*Try it:* Can you reproduce the data beneath, keeping every line exact?

Data excerpt START

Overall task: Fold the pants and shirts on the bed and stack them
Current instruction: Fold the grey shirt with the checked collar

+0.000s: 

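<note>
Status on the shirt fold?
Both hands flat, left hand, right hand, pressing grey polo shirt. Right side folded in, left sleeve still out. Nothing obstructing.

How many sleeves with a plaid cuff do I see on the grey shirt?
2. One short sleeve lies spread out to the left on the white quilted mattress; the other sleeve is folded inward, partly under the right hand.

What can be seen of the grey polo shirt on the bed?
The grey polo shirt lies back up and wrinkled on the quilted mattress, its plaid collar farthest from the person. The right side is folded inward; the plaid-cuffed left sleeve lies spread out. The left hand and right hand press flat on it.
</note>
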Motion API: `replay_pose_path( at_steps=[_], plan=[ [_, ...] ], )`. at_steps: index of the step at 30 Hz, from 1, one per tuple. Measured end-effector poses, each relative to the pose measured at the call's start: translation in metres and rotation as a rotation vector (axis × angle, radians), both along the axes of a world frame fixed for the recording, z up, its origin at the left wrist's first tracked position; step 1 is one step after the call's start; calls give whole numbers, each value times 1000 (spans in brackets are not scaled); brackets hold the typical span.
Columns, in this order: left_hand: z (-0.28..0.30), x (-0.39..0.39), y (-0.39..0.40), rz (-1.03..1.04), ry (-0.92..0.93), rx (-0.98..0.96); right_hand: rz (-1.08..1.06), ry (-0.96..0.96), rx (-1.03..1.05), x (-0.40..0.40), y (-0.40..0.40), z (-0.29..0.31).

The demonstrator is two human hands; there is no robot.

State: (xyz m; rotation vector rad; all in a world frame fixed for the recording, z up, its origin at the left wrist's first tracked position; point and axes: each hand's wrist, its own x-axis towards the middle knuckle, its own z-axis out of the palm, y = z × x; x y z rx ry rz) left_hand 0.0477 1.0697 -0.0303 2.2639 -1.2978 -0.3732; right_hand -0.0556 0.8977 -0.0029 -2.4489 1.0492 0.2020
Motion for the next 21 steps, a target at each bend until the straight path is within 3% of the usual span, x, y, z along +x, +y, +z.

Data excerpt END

*Finished exercise:*
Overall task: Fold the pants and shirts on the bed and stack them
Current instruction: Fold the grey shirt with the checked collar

+0.000s: 

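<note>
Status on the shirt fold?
Both hands flat, left hand, right hand, pressing grey polo shirt. Right side folded in, left sleeve still out. Nothing obstructing.

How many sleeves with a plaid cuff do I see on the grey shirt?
2. One short sleeve lies spread out to the left on the white quilted mattress; the other sleeve is folded inward, partly under the right hand.

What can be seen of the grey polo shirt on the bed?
The grey polo shirt lies back up and wrinkled on the quilted mattress, its plaid collar farthest from the person. The right side is folded inward; the plaid-cuffed left sleeve lies spread out. The left hand and right hand press flat on it.
</note>
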Motion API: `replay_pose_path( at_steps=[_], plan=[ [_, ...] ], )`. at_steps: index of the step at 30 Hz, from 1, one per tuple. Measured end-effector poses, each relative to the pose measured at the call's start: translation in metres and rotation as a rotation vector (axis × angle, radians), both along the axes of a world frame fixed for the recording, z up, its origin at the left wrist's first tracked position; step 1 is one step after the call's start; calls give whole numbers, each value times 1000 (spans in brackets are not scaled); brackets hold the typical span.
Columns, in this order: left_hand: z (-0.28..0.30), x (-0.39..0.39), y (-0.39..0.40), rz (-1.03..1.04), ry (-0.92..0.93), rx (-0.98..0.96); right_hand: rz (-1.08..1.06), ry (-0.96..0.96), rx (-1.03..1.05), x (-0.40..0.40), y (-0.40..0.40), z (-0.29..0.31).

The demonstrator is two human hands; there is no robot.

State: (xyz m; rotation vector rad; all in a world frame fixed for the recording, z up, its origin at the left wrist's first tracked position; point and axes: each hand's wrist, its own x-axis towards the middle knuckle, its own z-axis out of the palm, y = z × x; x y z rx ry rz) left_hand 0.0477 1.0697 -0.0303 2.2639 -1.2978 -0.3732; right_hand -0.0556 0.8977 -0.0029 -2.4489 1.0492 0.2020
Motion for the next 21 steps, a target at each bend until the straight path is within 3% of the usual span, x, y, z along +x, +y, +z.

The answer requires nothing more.